Skirmishes between coalition and Taliban militants raged throughout the
southern Uruzgan province. An estimated 31 enemy extremists were killed
during engagements in Chora, Kala Kala, and Khorma villages. Afghan and
coalition soldiers also killed two male "foreigners" wearing burkas,
the body-shrouding veil worn by women, and detained five Taliban in
Uruzgan's Dihrawud district. The Afghan army killed eight rebels in
Sangin.
(AP, 7/14/06)(AFP, 7/15/06)
2006 Jul 14, The World Bank said
it and Chad had resolved a dispute over oil revenues that will result
in significant increases in government spending on projects that
benefit the poor.
(AP, 7/14/06)
2006 Jul 14, In China Qiu Xinhua
(47) killed the abbot of the Tiewadian temple in the northern city of
Ankang, five staff members and four pilgrims. He reportedly believed
the abbot had flirted with his wife. Xinhua was executed on Dec 28.
(AP, 12/28/06)
2006 Jul 14, East Timor's
President Xanana Gusmao swore in a new government as his tiny nation
looked for a return to political order after several weeks of unrest.
(AFP, 7/14/06)
2006 Jul 14, Militants forced open
a border gate between Egypt and Gaza, wounding an Egyptian officer and
letting hundreds of Palestinians who had been trapped on the Egyptian
side of the border to get into Gaza.
(AP, 7/14/06)
2006 Jul 14, India's PM Singh said
the Bombay train bombers were "supported by elements across the border"

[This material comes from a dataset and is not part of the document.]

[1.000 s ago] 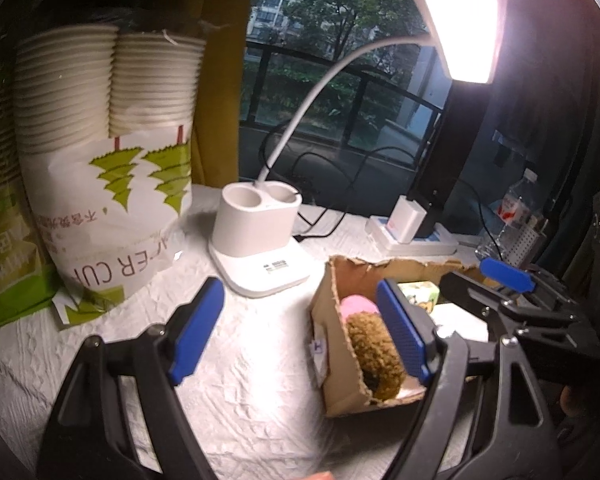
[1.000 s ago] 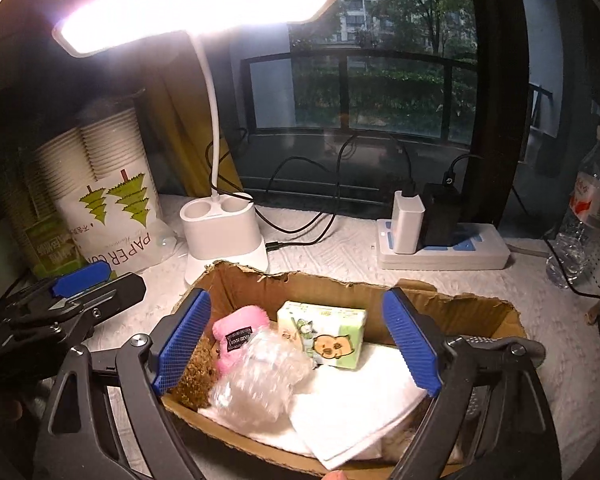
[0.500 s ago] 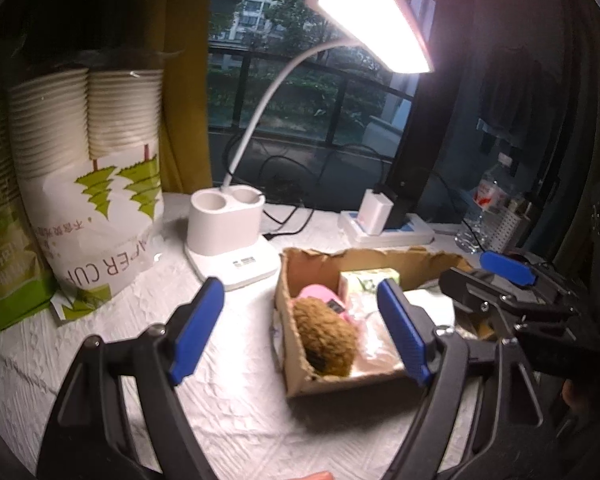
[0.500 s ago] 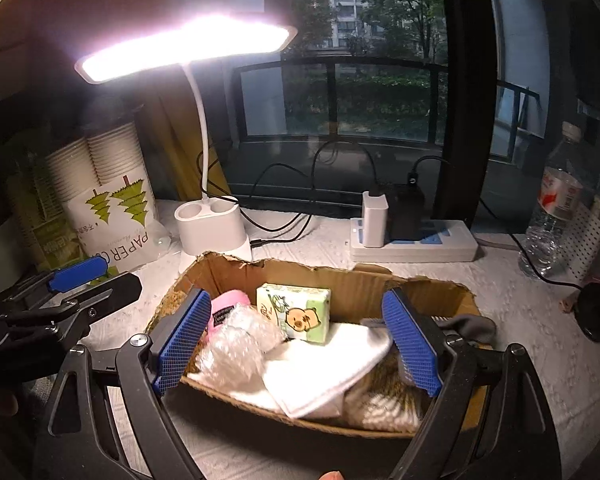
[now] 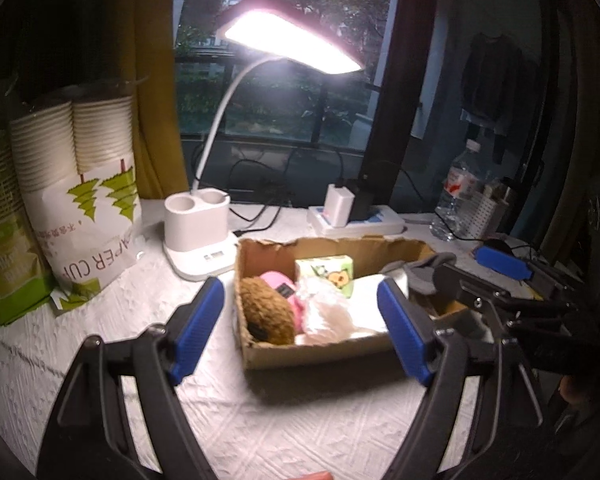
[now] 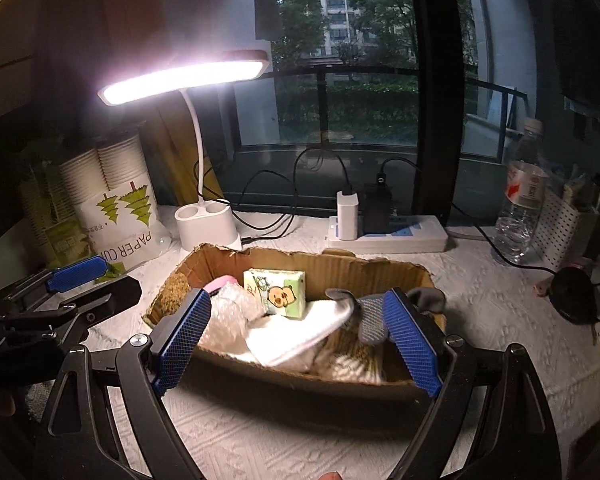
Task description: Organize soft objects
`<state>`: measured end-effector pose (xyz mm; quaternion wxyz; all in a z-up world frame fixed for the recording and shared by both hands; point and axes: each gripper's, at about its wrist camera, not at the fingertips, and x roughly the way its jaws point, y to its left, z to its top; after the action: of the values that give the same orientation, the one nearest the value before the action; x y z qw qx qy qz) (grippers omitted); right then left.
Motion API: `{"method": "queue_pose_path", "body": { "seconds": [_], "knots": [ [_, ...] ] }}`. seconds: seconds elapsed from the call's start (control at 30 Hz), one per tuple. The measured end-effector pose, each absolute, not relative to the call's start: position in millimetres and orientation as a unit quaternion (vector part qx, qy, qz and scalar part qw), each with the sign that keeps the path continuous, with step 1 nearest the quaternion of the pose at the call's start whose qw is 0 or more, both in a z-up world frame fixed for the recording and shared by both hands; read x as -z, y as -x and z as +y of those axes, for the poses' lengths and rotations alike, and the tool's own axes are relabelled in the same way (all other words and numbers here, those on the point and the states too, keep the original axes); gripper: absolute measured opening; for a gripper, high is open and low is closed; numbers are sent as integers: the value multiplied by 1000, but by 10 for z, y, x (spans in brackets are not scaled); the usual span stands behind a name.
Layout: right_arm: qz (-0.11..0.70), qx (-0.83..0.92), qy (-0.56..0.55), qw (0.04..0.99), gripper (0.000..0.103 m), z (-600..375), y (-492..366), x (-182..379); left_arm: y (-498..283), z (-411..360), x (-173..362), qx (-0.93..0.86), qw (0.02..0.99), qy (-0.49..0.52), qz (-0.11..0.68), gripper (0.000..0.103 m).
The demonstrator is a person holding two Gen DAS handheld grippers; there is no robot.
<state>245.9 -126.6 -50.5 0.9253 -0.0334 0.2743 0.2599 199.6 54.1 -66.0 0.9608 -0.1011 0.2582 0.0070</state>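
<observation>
An open cardboard box (image 5: 324, 350) (image 6: 300, 380) sits on the white tablecloth. It holds a brown plush (image 5: 266, 314), a pink soft item (image 5: 280, 284) (image 6: 220, 282), a green tissue pack (image 5: 326, 274) (image 6: 276, 293), bubble wrap (image 6: 228, 316), a white cloth (image 6: 296, 334) (image 5: 364, 304) and a grey sock (image 6: 368, 316). My left gripper (image 5: 300, 334) is open and empty, in front of the box. My right gripper (image 6: 298, 338) is open and empty, above the box's near wall. Each gripper shows in the other's view: the right one (image 5: 500, 276), the left one (image 6: 76, 280).
A lit desk lamp (image 5: 198, 236) (image 6: 208, 228) stands behind the box. A bag of paper cups (image 5: 80, 192) (image 6: 116, 208) is at the left. A power strip with chargers (image 5: 356, 220) (image 6: 384, 234) and a water bottle (image 5: 456, 196) (image 6: 520, 204) are at the back right. A perforated white holder (image 6: 560, 226) stands far right.
Both grippers have drawn back and risen from the box, so more of the table and lamp shows. Both stay open and empty. The box contents have not moved.
</observation>
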Motion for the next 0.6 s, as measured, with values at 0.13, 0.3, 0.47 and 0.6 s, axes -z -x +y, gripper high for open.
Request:
{"method": "queue_pose_path", "body": {
  "seconds": [0.13,0.3,0.47,0.6],
  "knots": [
    [273,-255,30,927,90,-1390,-2367,506,-1922,430,646,-3,961,97,259,80],
    [276,-250,29,928,90,-1504,-2255,551,-1833,307,646,1,961,92,262,80],
    [278,-245,25,928,90,-1616,-2155,584,-1746,208,638,5,961,88,263,80],
    [277,-243,24,929,90,-1668,-2086,587,-1675,143,620,7,961,85,264,80]
  ]
}}
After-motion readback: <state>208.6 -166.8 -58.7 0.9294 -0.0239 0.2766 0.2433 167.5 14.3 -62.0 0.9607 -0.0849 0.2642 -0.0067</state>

and that Pakistan must rein in terrorists before a peace process can
move ahead.
(AP, 7/14/06)
2006 Jul 14, A bomb struck a Sunni
mosque in Baghdad, killing seven people and wounding five, while
mortars barraged a Shiite mosque north of the capital, leaving five
wounded. At least 26 people were killed across Iraq, including 13 Iraqi
soldiers in an attack on their checkpoint near the northern oil hub of
Kirkuk.
(AFP, 7/14/06)
2006 Jul 14, Israel tightened its
seal on Lebanon, blasting its air and road links to the outside world
and bringing its offensive to the capital for the first time to punish
Hezbollah and with it, the country for the capture of 2 Israeli
soldiers. Israel destroyed the home and office of Hezbollah's leader,
Sheik Hassan Nasrallah. Lebanese guerrillas fired a barrage of at least
60 Katyusha rockets throughout the day, hitting more than a dozen
communities across northern Israel. Israeli warplanes destroyed the
building housing the headquarters of Hezbollah guerrillas in southern
Beirut. Hezbollah guerrillas attacked an Israeli warship that had been
firing missiles into southern Beirut. A senior Israeli intelligence
official said Iranian troops helped Hezbollah fire a missile that
damaged the warship off the Lebanese coast. He also said about 100
Iranian soldiers are in Lebanon and helped fire the Iranian-made,
radar-guided C-102 at the ship that killed one and left three missing.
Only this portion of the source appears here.